Matt Garnaut

Personal information
- Full name: Matthew Stuart Garnaut
- Born: 7 November 1973 (age 52) Subiaco, Western Australia
- Batting: Right-handed
- Bowling: Right-arm fast-medium
- Role: Bowler

Domestic team information
- 1996/97–1997/98: Western Australia

Career statistics
| Competition | First-class |
| Matches | 16 |
| Runs scored | 57 |
| Batting average | 4.75 |
| 100s/50s | 0/0 |
| Top score | 10* |
| Balls bowled | 2,992 |
| Wickets | 37 |
| Bowling average | 42.00 |
| 5 wickets in innings | 0 |
| 10 wickets in match | 0 |
| Best bowling | 4/51 |
| Catches/stumpings | 6/– |
- Source: CricketArchive, 15 November 2011

= Matt Garnaut =

Australian sportsman

Matthew Stuart Garnaut (born 7 November 1973) is a former Australian sportsman who played Australian rules football for the East Perth Football Club in the West Australian Football League (WAFL) and cricket for Western Australia.

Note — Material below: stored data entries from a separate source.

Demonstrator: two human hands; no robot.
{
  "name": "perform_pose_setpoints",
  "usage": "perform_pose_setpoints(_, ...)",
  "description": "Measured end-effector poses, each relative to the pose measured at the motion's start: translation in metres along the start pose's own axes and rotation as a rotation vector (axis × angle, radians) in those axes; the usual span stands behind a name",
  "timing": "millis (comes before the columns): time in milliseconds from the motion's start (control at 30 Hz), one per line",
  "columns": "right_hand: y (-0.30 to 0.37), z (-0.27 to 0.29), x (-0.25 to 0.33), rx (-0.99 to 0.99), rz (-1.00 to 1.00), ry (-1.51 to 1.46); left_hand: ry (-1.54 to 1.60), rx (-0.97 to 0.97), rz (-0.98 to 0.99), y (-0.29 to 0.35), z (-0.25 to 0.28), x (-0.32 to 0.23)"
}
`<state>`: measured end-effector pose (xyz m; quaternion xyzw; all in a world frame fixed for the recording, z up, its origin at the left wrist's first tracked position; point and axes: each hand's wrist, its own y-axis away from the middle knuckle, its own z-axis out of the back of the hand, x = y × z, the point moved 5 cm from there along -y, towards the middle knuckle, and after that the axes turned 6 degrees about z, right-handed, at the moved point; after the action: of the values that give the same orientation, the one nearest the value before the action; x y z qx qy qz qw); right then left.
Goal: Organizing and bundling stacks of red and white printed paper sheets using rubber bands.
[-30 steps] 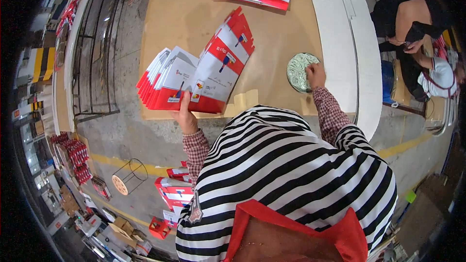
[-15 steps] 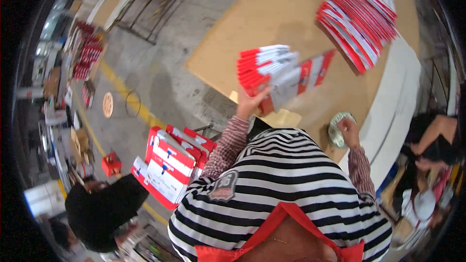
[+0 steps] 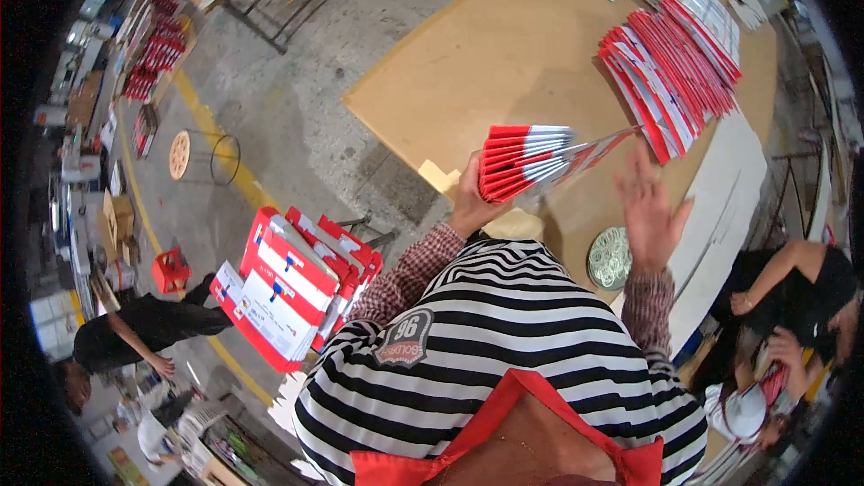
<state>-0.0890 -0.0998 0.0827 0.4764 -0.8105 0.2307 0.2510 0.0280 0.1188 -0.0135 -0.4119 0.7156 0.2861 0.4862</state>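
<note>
My left hand (image 3: pixel 472 200) grips a fanned bundle of flat red-and-white cartons (image 3: pixel 522 162) at its near left corner, over the near edge of the table. One carton (image 3: pixel 598 153) sticks out from the bundle to the right. My right hand (image 3: pixel 650 216) is raised with its fingers spread, somewhat blurred, and apart from the bundle. Whether something thin hangs on its fingers, I cannot tell. Just left of my right wrist sits a round dish (image 3: pixel 609 258) filled with pale, ring-like pieces.
Red-and-white cartons (image 3: pixel 661 76) lie in a slanted row at the far right of the brown table (image 3: pixel 450 63). White sheets (image 3: pixel 720 180) cover its right side. More cartons (image 3: pixel 283 292) are stacked at my left. Co-workers (image 3: pixel 148 328) are on both sides.
My right hand has left the round dish, moved up toward the bundle and spread its fingers. The bundle in my left hand has shifted right and down, and tilted.
</note>
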Motion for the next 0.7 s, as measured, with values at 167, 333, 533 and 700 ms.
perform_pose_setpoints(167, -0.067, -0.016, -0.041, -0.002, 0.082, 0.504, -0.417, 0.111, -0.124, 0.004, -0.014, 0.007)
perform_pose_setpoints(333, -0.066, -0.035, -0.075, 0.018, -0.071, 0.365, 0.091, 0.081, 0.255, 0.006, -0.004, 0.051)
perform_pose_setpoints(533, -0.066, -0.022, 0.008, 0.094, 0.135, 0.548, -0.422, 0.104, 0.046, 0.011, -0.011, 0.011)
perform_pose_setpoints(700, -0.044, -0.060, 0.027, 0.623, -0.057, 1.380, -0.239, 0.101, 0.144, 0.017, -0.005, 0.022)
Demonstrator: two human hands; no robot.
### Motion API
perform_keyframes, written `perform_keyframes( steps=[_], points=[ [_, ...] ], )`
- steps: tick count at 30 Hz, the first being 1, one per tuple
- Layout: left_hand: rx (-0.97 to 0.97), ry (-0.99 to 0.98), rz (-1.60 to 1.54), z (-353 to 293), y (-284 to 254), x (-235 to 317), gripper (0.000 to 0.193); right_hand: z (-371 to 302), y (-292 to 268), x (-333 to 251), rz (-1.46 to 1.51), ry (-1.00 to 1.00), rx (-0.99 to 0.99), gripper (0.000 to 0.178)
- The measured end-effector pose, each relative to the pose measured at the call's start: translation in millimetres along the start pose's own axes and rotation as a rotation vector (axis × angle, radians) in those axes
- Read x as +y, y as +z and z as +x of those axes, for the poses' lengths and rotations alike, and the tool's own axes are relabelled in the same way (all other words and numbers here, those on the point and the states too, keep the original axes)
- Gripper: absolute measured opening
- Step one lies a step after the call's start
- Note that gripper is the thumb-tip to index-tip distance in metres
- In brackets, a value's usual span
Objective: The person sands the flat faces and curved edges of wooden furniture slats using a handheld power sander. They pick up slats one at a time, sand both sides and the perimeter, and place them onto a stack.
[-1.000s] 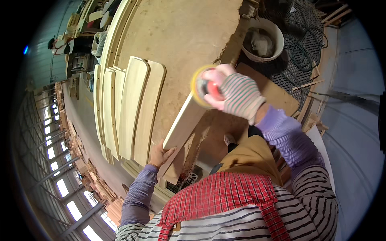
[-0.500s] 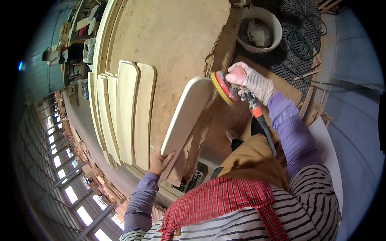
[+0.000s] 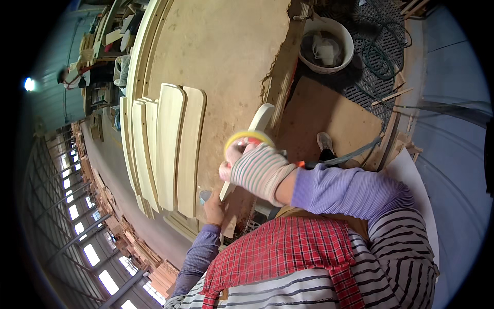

From Perth, a number of Garnaut's family had previously played top-level sports: his grandfather, Laurie, father, John (East Perth), and brother, Graeme (East Perth, and ) all played WAFL senior football, and his sister, Kristin, played netball for the Perth Orioles. Garnaut played Teal Cup football for Western Australia, and later played one senior match for East Perth in the WAFL in 1994. He later concentrated on cricket, making his first-class debut against South Australia in November 1996. Overall, he played 16 matches for Western Australia in the 1996–97 and 1997–98 Sheffield Shield competitions, taking 37 wickets at an average of 42.00, with a best of 4/51. Garnaut also played grade cricket for the Bayswater-Morley District Cricket Club. He was involved in a notable incident during the 1998–99 WACA First Grade final against Midland-Guildford, when he and Bret Mulder, batting tenth and eleventh respectively, put on 177 for the tenth wicket to win the tournament for Bayswater-Morley, with Garnaut finishing on 127 not out.